[TASK GOAL]: Going line by line through the data below, report how many lines include the word "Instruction", with nothing added.

Records drawn from a dataset
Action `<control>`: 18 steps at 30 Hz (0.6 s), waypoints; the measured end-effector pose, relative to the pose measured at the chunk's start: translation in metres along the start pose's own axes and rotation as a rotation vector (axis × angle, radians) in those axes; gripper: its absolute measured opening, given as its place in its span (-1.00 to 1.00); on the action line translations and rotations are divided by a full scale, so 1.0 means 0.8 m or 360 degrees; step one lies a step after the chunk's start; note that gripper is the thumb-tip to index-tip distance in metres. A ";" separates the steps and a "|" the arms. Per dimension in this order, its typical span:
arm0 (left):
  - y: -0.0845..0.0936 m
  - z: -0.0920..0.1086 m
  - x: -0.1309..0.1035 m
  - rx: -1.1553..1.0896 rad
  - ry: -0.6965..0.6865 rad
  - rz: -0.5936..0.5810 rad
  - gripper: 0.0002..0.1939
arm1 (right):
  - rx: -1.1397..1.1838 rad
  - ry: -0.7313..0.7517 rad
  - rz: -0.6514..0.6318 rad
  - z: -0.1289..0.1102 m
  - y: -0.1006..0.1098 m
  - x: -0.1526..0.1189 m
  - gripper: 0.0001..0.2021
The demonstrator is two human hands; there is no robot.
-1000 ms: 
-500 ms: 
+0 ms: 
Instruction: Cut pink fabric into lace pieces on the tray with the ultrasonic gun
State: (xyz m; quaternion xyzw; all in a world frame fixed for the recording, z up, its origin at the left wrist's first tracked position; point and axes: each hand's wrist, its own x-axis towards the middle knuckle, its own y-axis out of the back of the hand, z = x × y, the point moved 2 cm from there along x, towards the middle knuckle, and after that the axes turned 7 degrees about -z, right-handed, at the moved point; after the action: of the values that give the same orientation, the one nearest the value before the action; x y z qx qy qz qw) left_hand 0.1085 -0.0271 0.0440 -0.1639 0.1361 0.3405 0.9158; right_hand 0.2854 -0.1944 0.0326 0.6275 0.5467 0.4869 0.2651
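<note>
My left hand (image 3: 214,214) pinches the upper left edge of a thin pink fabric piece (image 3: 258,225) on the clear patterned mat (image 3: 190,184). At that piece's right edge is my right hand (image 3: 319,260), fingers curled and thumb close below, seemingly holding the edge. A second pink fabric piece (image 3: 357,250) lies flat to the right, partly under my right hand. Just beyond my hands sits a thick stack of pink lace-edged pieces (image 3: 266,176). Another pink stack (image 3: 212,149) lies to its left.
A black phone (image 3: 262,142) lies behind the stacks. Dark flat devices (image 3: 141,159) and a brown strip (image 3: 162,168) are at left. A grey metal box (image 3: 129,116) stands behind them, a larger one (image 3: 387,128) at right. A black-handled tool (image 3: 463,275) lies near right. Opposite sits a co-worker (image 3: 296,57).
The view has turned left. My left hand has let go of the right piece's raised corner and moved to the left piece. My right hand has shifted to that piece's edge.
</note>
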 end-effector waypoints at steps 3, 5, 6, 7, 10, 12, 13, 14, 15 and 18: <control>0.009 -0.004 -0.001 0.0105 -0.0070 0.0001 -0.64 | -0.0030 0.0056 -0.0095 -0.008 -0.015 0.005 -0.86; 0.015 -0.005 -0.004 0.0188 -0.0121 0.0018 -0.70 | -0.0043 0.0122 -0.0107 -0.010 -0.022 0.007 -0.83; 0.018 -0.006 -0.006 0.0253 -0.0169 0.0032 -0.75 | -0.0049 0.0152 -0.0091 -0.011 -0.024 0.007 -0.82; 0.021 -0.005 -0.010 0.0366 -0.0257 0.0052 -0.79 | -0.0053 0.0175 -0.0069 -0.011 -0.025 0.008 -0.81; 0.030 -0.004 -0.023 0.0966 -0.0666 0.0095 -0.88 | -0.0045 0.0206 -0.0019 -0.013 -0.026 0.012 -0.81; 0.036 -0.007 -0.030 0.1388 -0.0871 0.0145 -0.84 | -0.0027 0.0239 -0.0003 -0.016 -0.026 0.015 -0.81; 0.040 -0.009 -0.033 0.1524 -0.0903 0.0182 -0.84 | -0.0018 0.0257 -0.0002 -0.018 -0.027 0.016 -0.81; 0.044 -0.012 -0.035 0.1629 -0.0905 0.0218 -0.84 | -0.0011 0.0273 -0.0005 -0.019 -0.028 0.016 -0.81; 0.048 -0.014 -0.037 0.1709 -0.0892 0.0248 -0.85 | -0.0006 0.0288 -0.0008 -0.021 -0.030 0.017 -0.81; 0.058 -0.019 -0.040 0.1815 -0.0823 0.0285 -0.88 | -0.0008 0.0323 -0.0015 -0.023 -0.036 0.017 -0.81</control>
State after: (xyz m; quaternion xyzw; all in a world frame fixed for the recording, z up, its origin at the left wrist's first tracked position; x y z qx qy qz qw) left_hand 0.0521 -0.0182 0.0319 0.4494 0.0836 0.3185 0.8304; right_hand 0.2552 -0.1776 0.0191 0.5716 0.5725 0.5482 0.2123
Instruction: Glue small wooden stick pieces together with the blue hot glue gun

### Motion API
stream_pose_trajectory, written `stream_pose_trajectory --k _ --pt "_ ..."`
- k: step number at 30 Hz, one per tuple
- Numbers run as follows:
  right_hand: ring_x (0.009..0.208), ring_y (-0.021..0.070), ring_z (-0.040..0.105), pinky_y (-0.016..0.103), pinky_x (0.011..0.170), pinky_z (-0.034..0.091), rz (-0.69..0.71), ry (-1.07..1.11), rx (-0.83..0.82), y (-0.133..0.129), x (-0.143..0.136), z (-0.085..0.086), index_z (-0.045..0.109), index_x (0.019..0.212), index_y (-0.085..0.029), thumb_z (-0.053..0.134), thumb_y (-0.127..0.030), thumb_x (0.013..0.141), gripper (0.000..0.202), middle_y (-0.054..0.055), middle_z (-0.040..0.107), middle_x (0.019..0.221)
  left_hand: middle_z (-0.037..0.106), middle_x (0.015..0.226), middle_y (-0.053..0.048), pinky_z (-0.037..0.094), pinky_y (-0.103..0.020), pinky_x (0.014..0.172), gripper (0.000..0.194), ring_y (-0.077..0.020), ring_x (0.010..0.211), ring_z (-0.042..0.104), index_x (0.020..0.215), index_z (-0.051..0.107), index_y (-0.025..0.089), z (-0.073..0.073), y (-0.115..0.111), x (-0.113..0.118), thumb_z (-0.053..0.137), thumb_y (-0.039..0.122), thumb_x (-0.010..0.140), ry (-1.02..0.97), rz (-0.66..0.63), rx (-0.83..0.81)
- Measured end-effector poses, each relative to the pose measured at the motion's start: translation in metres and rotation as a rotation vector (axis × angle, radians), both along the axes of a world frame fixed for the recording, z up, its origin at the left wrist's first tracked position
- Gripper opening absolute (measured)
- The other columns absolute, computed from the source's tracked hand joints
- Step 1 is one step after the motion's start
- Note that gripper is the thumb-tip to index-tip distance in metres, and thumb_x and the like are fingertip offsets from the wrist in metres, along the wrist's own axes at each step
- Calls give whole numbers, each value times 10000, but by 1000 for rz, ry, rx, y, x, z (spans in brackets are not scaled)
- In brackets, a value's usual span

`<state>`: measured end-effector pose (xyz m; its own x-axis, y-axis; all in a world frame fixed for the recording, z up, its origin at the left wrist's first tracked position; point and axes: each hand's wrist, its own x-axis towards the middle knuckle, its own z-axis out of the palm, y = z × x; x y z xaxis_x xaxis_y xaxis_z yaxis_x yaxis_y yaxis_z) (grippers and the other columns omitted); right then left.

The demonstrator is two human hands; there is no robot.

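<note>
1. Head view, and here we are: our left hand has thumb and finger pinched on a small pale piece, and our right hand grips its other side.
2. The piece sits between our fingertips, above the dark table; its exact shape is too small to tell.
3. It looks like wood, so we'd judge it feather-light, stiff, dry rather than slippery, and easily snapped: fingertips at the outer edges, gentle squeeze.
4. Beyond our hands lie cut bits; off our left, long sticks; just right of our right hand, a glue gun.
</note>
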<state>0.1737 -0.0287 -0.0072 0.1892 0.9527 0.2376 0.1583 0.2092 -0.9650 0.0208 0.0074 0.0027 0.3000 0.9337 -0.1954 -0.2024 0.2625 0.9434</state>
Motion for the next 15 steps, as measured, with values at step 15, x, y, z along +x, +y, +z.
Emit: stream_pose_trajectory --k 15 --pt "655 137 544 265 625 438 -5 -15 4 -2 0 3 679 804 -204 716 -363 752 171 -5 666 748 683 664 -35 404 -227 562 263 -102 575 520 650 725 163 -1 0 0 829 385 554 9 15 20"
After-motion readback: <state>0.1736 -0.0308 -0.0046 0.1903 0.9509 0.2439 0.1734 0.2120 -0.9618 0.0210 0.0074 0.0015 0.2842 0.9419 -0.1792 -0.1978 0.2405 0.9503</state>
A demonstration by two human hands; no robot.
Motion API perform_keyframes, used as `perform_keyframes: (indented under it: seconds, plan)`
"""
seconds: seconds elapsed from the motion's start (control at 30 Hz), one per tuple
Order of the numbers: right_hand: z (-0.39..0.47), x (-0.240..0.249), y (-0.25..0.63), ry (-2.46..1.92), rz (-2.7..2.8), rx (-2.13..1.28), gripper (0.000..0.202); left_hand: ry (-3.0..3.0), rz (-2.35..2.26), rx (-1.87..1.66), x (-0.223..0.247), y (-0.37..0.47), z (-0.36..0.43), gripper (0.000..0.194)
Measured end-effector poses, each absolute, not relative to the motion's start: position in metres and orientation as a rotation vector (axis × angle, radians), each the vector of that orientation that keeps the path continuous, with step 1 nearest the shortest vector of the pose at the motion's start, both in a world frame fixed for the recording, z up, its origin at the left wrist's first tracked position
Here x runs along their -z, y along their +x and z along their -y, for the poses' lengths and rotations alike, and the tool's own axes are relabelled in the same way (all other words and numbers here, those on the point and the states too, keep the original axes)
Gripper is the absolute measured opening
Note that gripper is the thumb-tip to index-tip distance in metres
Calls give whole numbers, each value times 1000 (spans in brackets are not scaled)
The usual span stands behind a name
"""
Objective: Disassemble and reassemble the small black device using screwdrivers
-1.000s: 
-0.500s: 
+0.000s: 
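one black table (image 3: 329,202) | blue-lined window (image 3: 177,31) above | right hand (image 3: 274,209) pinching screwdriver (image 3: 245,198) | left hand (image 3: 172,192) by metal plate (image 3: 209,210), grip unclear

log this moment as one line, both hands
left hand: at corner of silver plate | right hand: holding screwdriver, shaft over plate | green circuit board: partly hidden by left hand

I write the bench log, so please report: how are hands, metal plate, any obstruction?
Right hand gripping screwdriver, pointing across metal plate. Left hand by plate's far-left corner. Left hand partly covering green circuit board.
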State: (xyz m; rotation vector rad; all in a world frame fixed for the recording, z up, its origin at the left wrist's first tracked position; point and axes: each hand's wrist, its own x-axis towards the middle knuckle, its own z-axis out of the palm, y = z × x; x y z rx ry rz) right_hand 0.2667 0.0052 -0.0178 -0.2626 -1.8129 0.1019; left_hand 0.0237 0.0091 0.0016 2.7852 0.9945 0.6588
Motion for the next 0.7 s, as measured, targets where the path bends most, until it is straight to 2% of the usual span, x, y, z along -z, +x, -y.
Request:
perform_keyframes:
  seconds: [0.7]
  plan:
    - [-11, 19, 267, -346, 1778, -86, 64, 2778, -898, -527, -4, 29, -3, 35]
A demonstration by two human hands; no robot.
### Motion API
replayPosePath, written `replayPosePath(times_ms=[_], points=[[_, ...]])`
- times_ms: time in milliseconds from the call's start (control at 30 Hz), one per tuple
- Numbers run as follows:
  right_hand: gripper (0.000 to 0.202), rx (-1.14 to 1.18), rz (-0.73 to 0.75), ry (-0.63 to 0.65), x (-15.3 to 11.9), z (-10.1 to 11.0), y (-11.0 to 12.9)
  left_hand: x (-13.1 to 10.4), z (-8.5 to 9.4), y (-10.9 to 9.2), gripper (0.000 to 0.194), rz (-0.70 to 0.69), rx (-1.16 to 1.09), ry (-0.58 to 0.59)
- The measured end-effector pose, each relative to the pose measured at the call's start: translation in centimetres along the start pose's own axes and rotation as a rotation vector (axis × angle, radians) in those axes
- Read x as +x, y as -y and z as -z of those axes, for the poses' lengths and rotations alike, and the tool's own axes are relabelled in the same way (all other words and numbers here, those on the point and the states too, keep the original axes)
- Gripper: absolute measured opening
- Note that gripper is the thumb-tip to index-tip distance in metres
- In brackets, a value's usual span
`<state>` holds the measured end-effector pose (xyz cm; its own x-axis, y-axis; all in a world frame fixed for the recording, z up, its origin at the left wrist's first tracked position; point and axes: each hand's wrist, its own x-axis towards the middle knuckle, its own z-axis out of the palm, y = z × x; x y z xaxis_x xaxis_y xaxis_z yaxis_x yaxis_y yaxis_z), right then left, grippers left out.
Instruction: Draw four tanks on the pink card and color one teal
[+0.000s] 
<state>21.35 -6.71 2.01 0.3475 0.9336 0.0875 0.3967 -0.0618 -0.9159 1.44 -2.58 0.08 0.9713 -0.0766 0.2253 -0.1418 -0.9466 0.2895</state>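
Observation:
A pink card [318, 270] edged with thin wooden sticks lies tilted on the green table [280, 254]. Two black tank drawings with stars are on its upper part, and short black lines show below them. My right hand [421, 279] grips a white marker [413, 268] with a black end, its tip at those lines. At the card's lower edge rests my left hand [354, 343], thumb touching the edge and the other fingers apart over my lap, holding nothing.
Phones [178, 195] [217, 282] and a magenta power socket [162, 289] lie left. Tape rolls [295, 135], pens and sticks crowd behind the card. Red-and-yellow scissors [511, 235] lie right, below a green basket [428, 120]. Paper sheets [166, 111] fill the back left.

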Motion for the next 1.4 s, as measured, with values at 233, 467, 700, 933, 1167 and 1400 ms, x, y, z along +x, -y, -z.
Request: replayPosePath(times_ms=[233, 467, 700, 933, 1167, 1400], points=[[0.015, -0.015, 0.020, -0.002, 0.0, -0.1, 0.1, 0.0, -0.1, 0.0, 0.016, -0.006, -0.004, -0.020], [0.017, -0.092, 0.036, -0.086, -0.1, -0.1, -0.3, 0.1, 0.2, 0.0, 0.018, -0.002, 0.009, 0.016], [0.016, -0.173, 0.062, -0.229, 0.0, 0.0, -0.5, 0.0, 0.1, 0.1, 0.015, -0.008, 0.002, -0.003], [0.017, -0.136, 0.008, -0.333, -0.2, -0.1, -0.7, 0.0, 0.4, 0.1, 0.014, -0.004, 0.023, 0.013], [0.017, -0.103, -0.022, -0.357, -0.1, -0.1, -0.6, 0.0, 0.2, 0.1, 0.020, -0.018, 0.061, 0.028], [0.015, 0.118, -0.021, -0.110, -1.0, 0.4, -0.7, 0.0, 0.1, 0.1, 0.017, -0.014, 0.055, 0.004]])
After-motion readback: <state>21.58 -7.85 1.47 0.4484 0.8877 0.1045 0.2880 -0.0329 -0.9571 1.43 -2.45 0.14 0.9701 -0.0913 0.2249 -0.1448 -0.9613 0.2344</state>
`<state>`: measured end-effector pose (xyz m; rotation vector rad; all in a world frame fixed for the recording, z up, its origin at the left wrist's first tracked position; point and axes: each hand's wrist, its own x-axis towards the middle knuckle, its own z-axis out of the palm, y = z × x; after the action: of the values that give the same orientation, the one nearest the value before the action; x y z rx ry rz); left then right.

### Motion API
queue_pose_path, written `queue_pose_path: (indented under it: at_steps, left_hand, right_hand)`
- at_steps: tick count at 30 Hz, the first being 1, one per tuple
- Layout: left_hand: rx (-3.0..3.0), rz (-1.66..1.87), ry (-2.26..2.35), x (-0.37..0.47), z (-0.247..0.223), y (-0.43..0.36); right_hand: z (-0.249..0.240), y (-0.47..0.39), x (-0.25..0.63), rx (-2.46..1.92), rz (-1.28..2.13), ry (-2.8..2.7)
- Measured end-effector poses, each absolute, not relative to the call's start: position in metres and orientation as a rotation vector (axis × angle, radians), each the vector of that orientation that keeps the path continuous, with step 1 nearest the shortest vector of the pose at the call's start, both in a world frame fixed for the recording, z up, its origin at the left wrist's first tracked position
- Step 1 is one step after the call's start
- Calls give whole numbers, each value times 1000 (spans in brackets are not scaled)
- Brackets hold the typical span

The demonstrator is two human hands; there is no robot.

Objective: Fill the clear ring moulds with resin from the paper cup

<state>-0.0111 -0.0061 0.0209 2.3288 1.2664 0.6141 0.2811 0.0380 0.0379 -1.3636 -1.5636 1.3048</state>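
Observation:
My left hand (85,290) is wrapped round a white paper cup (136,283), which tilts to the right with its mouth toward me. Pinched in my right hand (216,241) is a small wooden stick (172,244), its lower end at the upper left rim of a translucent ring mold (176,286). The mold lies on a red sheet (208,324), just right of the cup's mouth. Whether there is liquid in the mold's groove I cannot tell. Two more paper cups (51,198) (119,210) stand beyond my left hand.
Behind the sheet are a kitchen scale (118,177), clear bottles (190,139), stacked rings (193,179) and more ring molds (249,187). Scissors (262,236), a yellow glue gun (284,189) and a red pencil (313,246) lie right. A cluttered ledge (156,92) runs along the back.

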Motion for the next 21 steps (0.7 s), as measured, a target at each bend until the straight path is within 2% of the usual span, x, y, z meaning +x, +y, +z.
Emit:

[OUTPUT]: 3